Articles | Volume 8, issue 1
Atmos. Meas. Tech., 8, 211–224, 2015
Atmos. Meas. Tech., 8, 211–224, 2015

Research article 12 Jan 2015

Research article | 12 Jan 2015

A two-channel, tunable diode laser-based hygrometer for measurement of water vapor and cirrus cloud ice water content in the upper troposphere and lower stratosphere

T. D. Thornberry1,2, A. W. Rollins1,2, R. S. Gao1, L. A. Watts1,2, S. J. Ciciora1, R. J. McLaughlin1,2, and D. W. Fahey1,2 T. D. Thornberry et al.
  • 1NOAA ESRL Chemical Sciences Division, Boulder, Colorado, USA
  • 2Cooperative Institute for Research in Environmental Sciences, University of Colorado, Boulder, Colorado, USA

Abstract. The recently developed NOAA Water instrument is a two-channel, closed-path, tunable diode laser absorption spectrometer designed for the measurement of upper troposphere/lower stratosphere water vapor and enhanced total water (vapor + inertially enhanced condensed phase) from the NASA Global Hawk unmanned aircraft system (UAS) or other high-altitude research aircraft. The instrument utilizes wavelength-modulated spectroscopy with second harmonic detection near 2694 nm to achieve high precision with a 79 cm double-pass optical path. The detection cells are operated under constant temperature, pressure, and flow conditions to maintain a constant sensitivity to H2O independent of the ambient sampling environment. An onboard calibration system is used to perform periodic in situ calibrations to verify the stability of the instrument sensitivity during flight. For the water vapor channel, ambient air is sampled perpendicular to the flow past the aircraft in order to reject cloud particles, while the total water channel uses a heated, forward-facing inlet to sample both water vapor and cloud particles.

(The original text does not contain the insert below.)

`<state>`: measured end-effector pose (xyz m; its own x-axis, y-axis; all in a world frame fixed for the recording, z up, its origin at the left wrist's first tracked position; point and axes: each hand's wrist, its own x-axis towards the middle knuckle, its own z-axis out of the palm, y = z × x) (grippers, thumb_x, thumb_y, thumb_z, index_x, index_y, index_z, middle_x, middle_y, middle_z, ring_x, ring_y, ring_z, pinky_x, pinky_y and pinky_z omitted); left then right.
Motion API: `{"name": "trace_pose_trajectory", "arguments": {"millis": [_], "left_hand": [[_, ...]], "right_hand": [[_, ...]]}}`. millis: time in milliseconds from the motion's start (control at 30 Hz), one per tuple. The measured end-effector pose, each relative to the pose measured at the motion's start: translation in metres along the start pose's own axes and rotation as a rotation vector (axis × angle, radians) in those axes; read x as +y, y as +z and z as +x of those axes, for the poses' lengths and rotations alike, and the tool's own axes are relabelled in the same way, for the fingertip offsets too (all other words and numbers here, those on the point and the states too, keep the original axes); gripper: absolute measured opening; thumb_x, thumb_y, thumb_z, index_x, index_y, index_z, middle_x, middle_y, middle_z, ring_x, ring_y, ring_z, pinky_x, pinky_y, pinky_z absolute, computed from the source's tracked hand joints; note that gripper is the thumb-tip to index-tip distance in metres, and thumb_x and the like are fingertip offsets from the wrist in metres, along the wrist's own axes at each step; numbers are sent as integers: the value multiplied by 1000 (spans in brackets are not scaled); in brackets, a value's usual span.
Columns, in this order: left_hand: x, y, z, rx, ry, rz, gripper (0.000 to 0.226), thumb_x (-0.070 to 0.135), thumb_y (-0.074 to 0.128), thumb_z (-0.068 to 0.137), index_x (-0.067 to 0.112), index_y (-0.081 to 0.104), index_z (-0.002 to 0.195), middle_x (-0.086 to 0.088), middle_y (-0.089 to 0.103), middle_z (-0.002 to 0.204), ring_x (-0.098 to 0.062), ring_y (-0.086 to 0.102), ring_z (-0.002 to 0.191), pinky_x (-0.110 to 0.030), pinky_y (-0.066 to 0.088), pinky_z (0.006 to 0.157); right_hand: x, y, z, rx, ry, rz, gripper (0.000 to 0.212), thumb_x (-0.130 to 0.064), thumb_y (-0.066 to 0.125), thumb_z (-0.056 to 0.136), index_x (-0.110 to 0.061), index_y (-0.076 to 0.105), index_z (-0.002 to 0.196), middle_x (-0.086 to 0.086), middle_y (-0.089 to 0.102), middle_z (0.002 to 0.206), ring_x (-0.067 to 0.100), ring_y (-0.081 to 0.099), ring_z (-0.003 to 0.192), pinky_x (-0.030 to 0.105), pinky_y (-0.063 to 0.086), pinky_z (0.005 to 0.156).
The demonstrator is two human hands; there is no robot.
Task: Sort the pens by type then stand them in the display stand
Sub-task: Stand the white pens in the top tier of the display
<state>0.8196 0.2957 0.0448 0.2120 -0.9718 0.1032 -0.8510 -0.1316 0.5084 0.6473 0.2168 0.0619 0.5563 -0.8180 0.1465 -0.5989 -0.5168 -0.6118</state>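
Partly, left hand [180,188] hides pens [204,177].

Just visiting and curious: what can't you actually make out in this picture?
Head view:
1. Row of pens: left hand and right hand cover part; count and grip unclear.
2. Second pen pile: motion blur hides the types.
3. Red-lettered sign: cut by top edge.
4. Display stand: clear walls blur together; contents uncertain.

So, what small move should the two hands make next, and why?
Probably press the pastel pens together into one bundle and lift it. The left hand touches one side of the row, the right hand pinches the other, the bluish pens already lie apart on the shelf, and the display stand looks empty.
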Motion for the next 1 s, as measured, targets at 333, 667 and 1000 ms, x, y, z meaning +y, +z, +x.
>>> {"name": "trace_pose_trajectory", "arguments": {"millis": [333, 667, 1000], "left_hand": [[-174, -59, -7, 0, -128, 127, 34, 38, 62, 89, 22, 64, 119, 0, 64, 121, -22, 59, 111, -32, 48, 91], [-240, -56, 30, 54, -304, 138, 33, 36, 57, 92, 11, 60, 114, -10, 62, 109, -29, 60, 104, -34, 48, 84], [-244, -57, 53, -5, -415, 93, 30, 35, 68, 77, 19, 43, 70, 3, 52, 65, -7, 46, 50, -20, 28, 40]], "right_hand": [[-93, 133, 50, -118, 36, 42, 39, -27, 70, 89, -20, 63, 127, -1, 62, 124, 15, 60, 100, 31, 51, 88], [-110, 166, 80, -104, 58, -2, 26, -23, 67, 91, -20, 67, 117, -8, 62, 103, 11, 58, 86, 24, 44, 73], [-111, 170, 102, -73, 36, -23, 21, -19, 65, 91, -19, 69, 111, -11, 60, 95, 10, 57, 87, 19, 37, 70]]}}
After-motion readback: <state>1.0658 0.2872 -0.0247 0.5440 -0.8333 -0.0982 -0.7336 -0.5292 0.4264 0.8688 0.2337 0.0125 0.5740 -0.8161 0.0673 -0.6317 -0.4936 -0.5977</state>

The total water inlet operates subisokinetically, thereby inertially enhancing cloud particle number in the sample flow and affording increased cloud water content sensitivity. The NOAA Water instrument was flown for the first time during the second deployment of the Airborne Tropical TRopopause EXperiment (ATTREX) in February–March 2013 on the NASA Global Hawk UAS. The instrument demonstrated a typical in-flight precision (1 s, 1σ) of better than 0.17 parts per million (ppm, 10−6 mol mol−1), with an overall H2O vapor measurement uncertainty of 5% ± 0.23 ppm. The inertial enhancement for cirrus cloud particle sampling under ATTREX flight conditions ranged from 33 to 48 for ice particles larger than 8 μm in diameter, depending primarily on aircraft altitude. The resulting ice water content detection limit (2σ) was 0.023–0.013 ppm, corresponding to approximately 2 μg m−3, with an estimated overall uncertainty of 20%.

Short summary
The two-channel NOAA Water instrument was developed for in situ measurement of water vapor and cirrus cloud ice water content (IWC) in the upper troposphere and lower stratosphere. Tunable diode laser absorption is used to achieve accurate measurements at part per million H2O and low µg/m3 IWC. This paper reports the instrument’s design and performance achieved during its first aircraft deployment on the NASA Global Hawk during the 2013 ATTREX mission in the tropical tropopause layer.